Is there any good text-to-speech software that will run in Ubuntu?  I've read about and downloaded something called "Festival" but I don't know what to do with all those files and I've read that it doesn't have a GUI.  Any tips to have me listening to my text would be very welcome.  :Wink:

----------


## frafu

Ubuntu Feisty ships with a screenreader named Orca. 

Have a look at the menu System->Preferencs->Accessibility->Assistive Technology Preferences.

That might help you. 

Francesco

----------


## Robotman

Thanks.  That's a great start... but ideally I want something that only reads what I tell it to read, not every window that comes to the foreground.

----------


## joann

I am visually impaired and often find it nice to have software read for me as an addition to my screen magnification software.
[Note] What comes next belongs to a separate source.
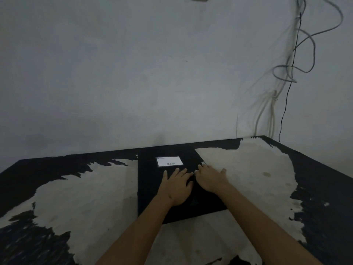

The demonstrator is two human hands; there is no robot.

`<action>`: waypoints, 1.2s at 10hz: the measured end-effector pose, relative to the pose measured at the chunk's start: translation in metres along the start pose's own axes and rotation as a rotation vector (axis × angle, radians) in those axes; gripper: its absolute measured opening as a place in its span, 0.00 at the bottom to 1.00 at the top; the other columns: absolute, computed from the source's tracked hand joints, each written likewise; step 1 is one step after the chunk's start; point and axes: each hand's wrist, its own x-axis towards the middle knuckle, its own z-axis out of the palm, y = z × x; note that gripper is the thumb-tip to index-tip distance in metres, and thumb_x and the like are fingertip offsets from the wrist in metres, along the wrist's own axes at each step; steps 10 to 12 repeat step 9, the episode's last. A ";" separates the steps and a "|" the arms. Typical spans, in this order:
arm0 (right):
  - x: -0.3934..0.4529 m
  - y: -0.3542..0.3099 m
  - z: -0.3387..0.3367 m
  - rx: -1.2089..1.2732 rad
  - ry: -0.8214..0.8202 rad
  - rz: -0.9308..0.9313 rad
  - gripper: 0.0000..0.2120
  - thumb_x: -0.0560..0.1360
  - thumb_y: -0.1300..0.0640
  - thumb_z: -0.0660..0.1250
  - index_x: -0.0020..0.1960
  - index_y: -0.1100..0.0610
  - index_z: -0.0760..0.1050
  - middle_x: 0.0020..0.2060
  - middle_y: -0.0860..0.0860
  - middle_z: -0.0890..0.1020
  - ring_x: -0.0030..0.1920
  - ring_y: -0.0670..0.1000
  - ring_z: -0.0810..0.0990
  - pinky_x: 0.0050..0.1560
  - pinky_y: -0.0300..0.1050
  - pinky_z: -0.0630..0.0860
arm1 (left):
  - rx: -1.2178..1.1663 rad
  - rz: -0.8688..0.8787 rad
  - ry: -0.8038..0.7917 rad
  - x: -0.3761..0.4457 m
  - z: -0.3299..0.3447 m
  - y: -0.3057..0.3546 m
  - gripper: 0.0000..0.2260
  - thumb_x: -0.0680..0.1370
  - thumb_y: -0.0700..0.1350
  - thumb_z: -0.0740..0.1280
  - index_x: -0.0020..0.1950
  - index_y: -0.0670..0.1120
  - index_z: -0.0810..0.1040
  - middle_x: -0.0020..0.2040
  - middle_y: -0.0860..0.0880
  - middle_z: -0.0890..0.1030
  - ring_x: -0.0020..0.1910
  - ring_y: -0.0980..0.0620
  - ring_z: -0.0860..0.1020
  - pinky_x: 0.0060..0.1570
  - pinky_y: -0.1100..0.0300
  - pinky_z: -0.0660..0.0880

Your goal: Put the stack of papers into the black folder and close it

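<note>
The black folder (152, 188) lies shut and flat in the middle of the table, a white label (169, 161) on its cover near the far end. My left hand (176, 185) rests palm down on the cover, fingers spread. My right hand (209, 178) lies flat beside it on the folder's right part, its fingertips at the right edge. No papers show; any inside are hidden by the cover.
The table (76, 197) is black with large worn pale patches and stands against a grey wall. Its right edge (313, 159) runs diagonally. Loose cables (292, 73) hang down the wall at the back right corner.
</note>
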 end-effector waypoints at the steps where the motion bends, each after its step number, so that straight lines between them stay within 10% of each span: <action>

So I do understand the desire to have software that will read what I tell it to read.

There are several programs that may help you  :Smile: 

Here is a small list of useful programs and add-ons. The links have more details about the programs and how to install them...

Emacspeak- this is a talking extension to the emacs editor
<http://emacspeak.sourceforge.net/>
   This can be installed easily using the synaptic package manager or 'apt-get install emacspeak'. but make sure that all of the dependencies are satisfied prior to installing emacspeak other wise it will not function properly.
KTTS- KDE text to speech system
     This works well with KDE, and allows items on the clipboard to be spoken.
   <http://accessibility.kde.org/developer/kttsd/>
   I think this should be installed by default, maybe. But if it not, you can install it using synaptic package manager. The website will have a more information.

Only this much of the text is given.